Background: Congenital cataract is a leading cause of childhood blindness worldwide, often caused by genetic mutations that disrupt lens transparency. This study aimed to investigate the molecular mechanisms by which crystallin beta B1 (CRYBB1) mutation contributes to cataract formation.
Methods: We identified a novel heterozygous deletion mutation (c.688_733del) in CRYBB1 in a Chinese Han family with autosomal dominant congenital nuclear cataract. Functional assays were conducted in human lens epithelial cells to assess effects on cell proliferation, migration, cell cycle progression, apoptosis, and oxidative stress. Mechanistic studies evaluated activation of mitochondrial apoptosis pathways.
Results: The c.688_733del mutation disrupts conserved domains essential for βB1-crystallin protein folding and stability. Mutant protein impaired cell proliferation and migration, induced G1 cell cycle arrest, and significantly increased apoptosis.

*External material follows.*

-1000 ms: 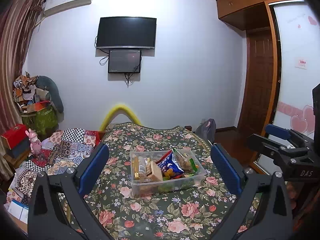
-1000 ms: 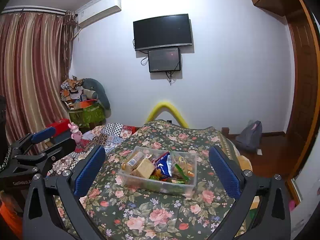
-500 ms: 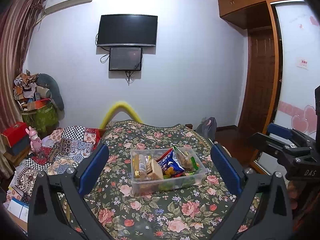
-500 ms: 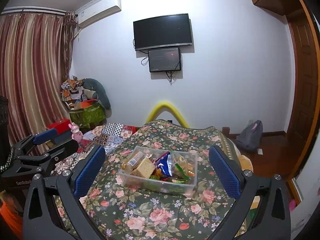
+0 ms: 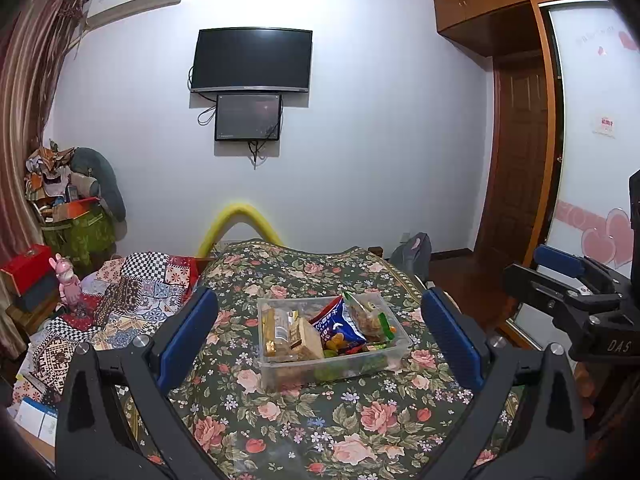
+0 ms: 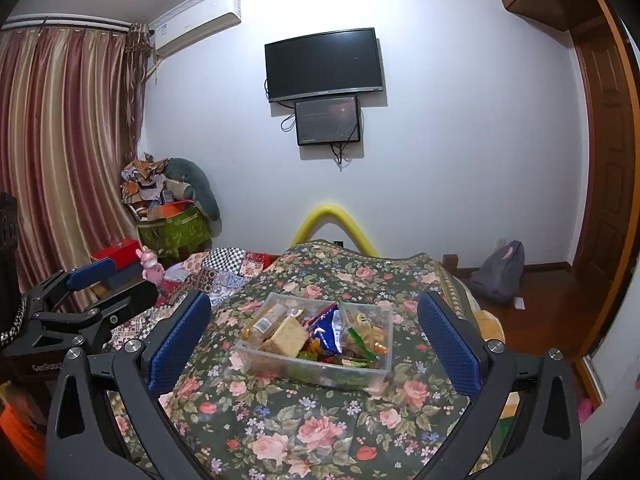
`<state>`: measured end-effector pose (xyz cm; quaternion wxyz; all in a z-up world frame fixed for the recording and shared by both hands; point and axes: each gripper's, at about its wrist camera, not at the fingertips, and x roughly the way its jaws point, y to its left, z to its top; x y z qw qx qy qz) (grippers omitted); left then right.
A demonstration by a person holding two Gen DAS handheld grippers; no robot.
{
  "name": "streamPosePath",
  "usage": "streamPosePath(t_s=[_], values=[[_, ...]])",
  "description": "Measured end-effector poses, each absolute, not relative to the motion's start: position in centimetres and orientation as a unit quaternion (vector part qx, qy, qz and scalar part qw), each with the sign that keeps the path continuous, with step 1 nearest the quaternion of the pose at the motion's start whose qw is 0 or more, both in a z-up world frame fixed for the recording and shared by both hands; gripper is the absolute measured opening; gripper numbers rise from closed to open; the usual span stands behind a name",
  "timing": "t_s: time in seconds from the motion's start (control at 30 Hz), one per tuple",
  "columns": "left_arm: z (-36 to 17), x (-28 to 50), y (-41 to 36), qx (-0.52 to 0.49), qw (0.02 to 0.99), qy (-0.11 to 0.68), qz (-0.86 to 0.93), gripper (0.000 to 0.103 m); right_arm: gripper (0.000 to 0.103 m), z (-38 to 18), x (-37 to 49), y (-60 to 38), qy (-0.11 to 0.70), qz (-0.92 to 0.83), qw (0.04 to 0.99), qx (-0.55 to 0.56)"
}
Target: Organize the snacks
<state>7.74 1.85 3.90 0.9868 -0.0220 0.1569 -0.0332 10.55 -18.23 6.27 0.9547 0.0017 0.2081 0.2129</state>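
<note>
Nearest the lens, the left tongs (image 5: pixel 320 336) stand spread wide with nothing between their blue pads, and the right tongs (image 6: pixel 314 336) are likewise spread and hold nothing; both hang above the near part of the table (image 5: pixel 360 420), which is covered in a dark floral cloth. In the left wrist view the right tongs show at the right edge, and in the right wrist view the left tongs (image 6: pixel 92 284) show at the left edge, so the two are side by side and well apart. Further in, framed between each pair of pads but not touched by them, a clear plastic bin (image 5: pixel 396 350) sits on the cloth. Inside it lie the snacks: a tan cracker pack (image 6: pixel 290 334) and a yellowish packet (image 5: pixel 274 326) toward the left end, a blue chip bag (image 5: pixel 340 326) standing tilted in the middle, and a clear bag with green trim (image 6: pixel 366 332) at the right end, with small bright sweets beneath. Left of the table a patchwork quilt (image 5: pixel 132 284) lies rumpled beside a pink toy figure (image 5: pixel 68 280). Beyond the far edge rises a yellow foam arch (image 5: pixel 240 216), and on the white wall hang a television (image 5: pixel 251 60) and a smaller screen (image 5: pixel 248 117) just under it.
</note>
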Motion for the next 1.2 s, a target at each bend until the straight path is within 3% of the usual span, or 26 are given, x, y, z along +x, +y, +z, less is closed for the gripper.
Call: streamPosePath(t_s=[1.2], values=[[3.53,8.13,1.65,-0.025,0.985,0.165,-0.043,0.103,0.103,6.12,10.86,-18.63,0.214,0.206,0.955,0.006]])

Elevated intracellular reactive oxygen species were observed, triggering mitochondrial apoptosis via Bax/Bcl-2 imbalance and caspase-3 activation.

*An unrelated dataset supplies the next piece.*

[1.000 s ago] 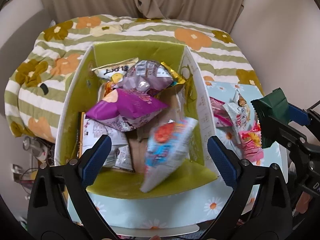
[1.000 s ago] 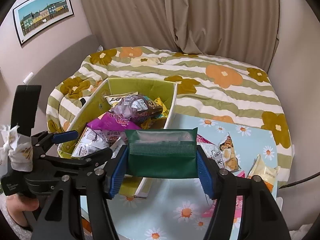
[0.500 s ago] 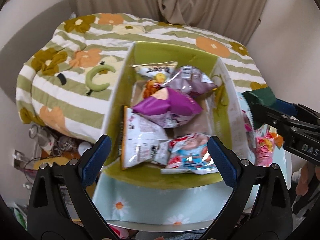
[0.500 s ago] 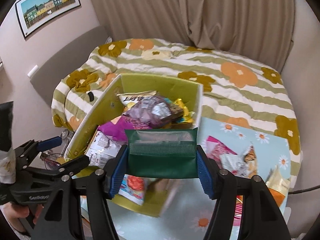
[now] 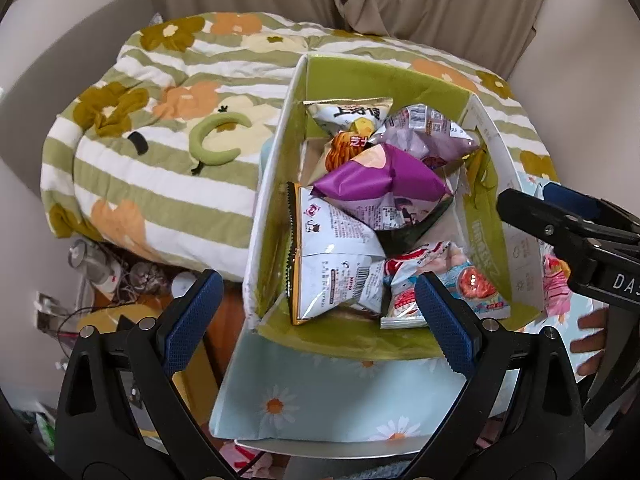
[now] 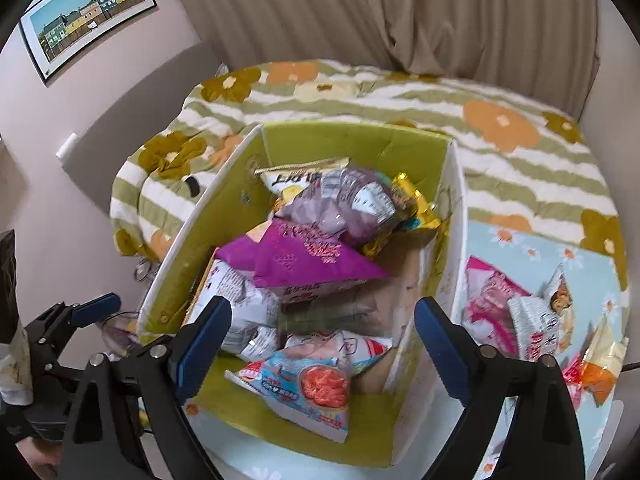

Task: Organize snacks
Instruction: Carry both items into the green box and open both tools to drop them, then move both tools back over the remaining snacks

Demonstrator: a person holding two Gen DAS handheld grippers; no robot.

Conclusion: Oxidative stress-mediated apoptosis is a key pathogenic mechanism in CRYBB1-related cataractogenesis. These findings expand the CRYBB1 mutational spectrum and provide a molecular basis for future diagnostic and therapeutic strategies.
Supplementary Information: The online version contains supplementary material available at 10.1186/s12886-026-04624-z.
Keywords: CRYBB1 gene mutation; Congenital cataract; Mitochondrial apoptosis; Reactive oxygen species; βB1-crystallin.